What's new in R2021-02 - 7.3

Talend Big Data products Release Notes

Version
7.3
Language
English (United States)
EnrichDitaval
Big Data
Product
Talend Big Data
Talend Big Data Platform
Talend Open Studio for Big Data
Talend Real-Time Big Data Platform
Content
Installation and Upgrade
Release Notes

Big Data: new features

Feature

Description

Product

Support of Spark 3.0 in local mode for Spark Jobs Talend now support Spark 3.0 in local mode when running Spark Jobs in Talend Studio.
Note: The following elements do not support Spark 3.0 in local mode:
  • ADLS Gen2
  • tCassandraInput and tCassandraOutput
  • tElasticSearchInput and tElasticSearchOutput

Talend Big Data

Talend Big Data Platform

Talend Real-Time Big Data Platform

Support of Databricks 7.3 LTS with Spark 3.0 components (technical preview)
As technical preview, you can now run Spark Batch and Spark Streaming Jobs on Databricks 7.3 LTS distribution, both on AWS and on Azure for interactive and transient clusters, with Spark 3.0. The following components are supported:
  • tAvroInput and tAvroOutput
  • tAzureFSConfiguration
  • tFileInputDelimited and tFileOutputDelimited
  • tFileInputJSON and tFileOutputJSON
  • tFileInputParquet and tFileOutputParquet
  • tFileInputXML and tFileOutputXML
  • tFixedFlowInput
  • tLogRow
  • tS3Configuration
Important: As it is technical preview only, it is not suitable for production environment.

Talend Big Data

Talend Big Data Platform

Talend Real-Time Big Data Platform

New options available for transient Databricks clusters You can now fine tune your configuration when you create a transient Databricks cluster from the Spark configuration view of your Spark Job. The following properties are now available:
  • Enable credentials passthrough
  • Spot with fall back to On-demand
  • Availability zone
  • Max spot price
  • EBS volume type
  • Custom tags
  • Init scripts

Talend Big Data

Talend Big Data Platform

Talend Real-Time Big Data Platform

Inherit credentials from AWS role option available for DynamoDB components in Spark Batch Jobs The following DynamoDB components now support the ability to obtain AWS security credentials from Amazon EC2 instance metadata with the new Inherit credentials from AWS role option:
  • tDynamoDBInput
  • tDynamoDBOutput
  • tDynamoDBConfiguration

This allows you not to specify any access key or secret key in Talend Studio.

Talend Big Data

Talend Big Data Platform

Talend Real-Time Big Data Platform

Data Integration: new features

Feature

Description

Product

Libraries sharing further enhancement

Talend Studio now supports configuring whether to share component libraries to the local libraries repository at startup via the Share libraries to artifact repository at startup check box on Talend > Artifact Repository > Libraries view in the Preferences dialog box.

Talend Big Data

Talend Big Data Platform

Talend Real-Time Big Data Platform

Support for Databricks Delta Lake mapping

The support for Databricks Delta Lake mapping is provided by the following omponents.

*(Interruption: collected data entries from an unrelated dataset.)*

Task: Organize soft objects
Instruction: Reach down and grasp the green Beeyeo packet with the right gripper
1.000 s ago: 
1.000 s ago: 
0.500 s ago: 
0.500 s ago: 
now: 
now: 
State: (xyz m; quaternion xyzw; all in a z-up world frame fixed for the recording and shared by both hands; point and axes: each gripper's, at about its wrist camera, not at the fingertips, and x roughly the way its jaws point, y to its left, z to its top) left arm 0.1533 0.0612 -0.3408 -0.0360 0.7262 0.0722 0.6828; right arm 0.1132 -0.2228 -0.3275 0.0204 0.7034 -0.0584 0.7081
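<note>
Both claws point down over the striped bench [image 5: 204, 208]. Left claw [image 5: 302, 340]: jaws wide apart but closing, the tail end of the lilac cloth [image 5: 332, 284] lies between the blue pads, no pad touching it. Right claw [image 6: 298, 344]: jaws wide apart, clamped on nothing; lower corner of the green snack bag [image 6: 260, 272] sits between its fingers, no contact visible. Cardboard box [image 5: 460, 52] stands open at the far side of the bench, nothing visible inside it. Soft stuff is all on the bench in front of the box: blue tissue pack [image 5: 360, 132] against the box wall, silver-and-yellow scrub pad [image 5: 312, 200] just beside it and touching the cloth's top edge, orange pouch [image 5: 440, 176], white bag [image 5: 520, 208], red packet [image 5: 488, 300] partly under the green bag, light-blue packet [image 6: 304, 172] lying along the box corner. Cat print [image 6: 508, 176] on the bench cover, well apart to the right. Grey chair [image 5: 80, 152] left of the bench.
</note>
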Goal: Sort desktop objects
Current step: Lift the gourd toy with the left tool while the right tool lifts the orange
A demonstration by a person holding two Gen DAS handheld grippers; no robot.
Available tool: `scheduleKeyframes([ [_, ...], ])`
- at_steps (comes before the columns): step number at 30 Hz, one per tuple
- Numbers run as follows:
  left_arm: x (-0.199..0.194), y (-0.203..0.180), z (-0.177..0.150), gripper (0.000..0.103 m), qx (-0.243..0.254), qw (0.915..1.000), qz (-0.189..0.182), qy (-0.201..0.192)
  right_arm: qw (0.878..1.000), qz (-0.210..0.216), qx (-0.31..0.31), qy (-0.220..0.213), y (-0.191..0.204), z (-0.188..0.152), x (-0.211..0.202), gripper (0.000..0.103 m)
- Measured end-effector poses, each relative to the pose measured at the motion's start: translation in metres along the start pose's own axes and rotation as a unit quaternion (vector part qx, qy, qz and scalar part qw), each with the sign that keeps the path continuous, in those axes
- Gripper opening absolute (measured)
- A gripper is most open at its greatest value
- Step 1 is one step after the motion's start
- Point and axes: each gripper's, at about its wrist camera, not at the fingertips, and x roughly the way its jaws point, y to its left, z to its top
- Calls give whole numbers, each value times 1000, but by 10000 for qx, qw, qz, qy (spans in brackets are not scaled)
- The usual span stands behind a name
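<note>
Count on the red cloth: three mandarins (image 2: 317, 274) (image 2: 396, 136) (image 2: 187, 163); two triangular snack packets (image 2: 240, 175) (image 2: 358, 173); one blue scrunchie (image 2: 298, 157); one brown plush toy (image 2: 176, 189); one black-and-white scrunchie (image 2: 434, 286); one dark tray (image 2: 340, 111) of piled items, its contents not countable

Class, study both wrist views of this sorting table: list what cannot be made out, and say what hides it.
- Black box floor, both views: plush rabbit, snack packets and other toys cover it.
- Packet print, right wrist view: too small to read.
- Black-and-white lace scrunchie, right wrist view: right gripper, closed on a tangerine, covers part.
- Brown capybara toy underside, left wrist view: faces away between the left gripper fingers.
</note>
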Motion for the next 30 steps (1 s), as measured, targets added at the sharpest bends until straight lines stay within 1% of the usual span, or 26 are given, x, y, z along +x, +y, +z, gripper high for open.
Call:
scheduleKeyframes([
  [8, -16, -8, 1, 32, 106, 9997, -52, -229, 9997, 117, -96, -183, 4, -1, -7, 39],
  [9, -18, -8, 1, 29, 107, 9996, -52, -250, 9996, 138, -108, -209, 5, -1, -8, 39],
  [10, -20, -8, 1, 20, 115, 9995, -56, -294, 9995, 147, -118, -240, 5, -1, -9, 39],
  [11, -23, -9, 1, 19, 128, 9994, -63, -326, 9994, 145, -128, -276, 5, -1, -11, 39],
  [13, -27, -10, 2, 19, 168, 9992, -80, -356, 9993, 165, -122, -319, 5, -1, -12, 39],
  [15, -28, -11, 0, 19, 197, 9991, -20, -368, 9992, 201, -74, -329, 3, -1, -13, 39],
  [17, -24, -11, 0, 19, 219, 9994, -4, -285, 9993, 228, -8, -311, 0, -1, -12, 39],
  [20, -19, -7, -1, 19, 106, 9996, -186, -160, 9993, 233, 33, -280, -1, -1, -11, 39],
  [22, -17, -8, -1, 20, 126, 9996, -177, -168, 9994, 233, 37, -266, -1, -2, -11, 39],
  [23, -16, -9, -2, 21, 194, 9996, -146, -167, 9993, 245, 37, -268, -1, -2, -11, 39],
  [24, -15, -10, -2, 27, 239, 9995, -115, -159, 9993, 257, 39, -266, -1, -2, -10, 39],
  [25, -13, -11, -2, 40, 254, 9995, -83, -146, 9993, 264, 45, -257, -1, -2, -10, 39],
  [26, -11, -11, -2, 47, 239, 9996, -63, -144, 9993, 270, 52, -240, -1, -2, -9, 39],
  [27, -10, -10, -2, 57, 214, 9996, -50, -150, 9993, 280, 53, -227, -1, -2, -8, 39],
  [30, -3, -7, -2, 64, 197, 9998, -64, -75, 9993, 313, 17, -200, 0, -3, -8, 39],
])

  • tELTInput, tELTOutput, tELTMap
  • tSQLTemplate, tSQLTemplateMerge, tSQLTemplateAggregate, tSQLTemplateCommit, tSQLTemplateRollback, tSQLTemplateFilterRows, tSQLTemplateFilterColumns

Talend Big Data

Talend Big Data Platform

Talend Real-Time Big Data Platform

New options for Update and Delete operations provided

The Use WHERE conditions table option and the Where conditions table field are provided in the Basic settings view. The change improves the productivity. Components involved:

  • tELTGreenplumOutput, tELTMSSqlOutput, tELTMysqlOutput, tELTNetezzaOutput, tELTOracleOutput, tELTOutput, tELTPostgresqlOutput, tELTSybaseOutput, tELTTeradataOutput, tELTVerticaOutput

Talend Big Data

Talend Big Data Platform

Talend Real-Time Big Data Platform

tRedshiftBulkExec: new file type supported

The tRedshiftBulkExec component can load data stored in Apache Parquet files.

Talend Big Data

Talend Big Data Platform

Talend Real-Time Big Data Platform

tFileOutputExcel: new option provided for Excel2007 files

The tFileOutputExcel components provides the Truncate characters exceeding max cell length option, which prevents failures that occur when a string written to an Excel2007 cell exceeds the maximum length allowed (that is, 32767 characters).

Talend Big Data

Talend Big Data Platform

Talend Real-Time Big Data Platform

tChangeFileEncoding: buffer size customizable

The tChangeFileEncoding component provides the Buffer Size field, allowing you to specify the buffer size for changing the file encoding.

Talend Big Data

Talend Big Data Platform

Talend Real-Time Big Data Platform

Safety Switch option available to tSalesforceBulkExec and tSalesforceOutputBulkExec

The Safety Switch option is now provided for the tSalesforceBulkExec and tSalesforceOutputBulkExec components to prevent excessive memory usage. When the database contains columns that are longer than 100000 characters, do not use this option.

Talend Big Data

Talend Big Data Platform

Talend Real-Time Big Data Platform

Data Mapper: new features

Feature

Description

Product

New options for decimal elements In the CSV, Flat, JSON, Map and XML representation properties, two new options have been added to handle decimal elements and fix an issue related to implied decimals:
  • The Enforce zero scale on output decimals? option allows you to remove fractional digits when the Decimal Places property is set to 0.
  • The Decimal sign is implied on output options allows you to remove the decimal sign in the output.

Talend Big Data Platform

Talend Real-Time Big Data Platform

Data Quality: new features

Feature

Description

Product

Support of Spark 3.0 in local mode Spark components support Apache Spark 3.0 in local mode, except for tMatchIndex, tMatchIndexPredict, tNLPModel, tNLPPredict and tNLPPreprocessing.

Talend Big Data Platform

Talend Real-Time Big Data Platform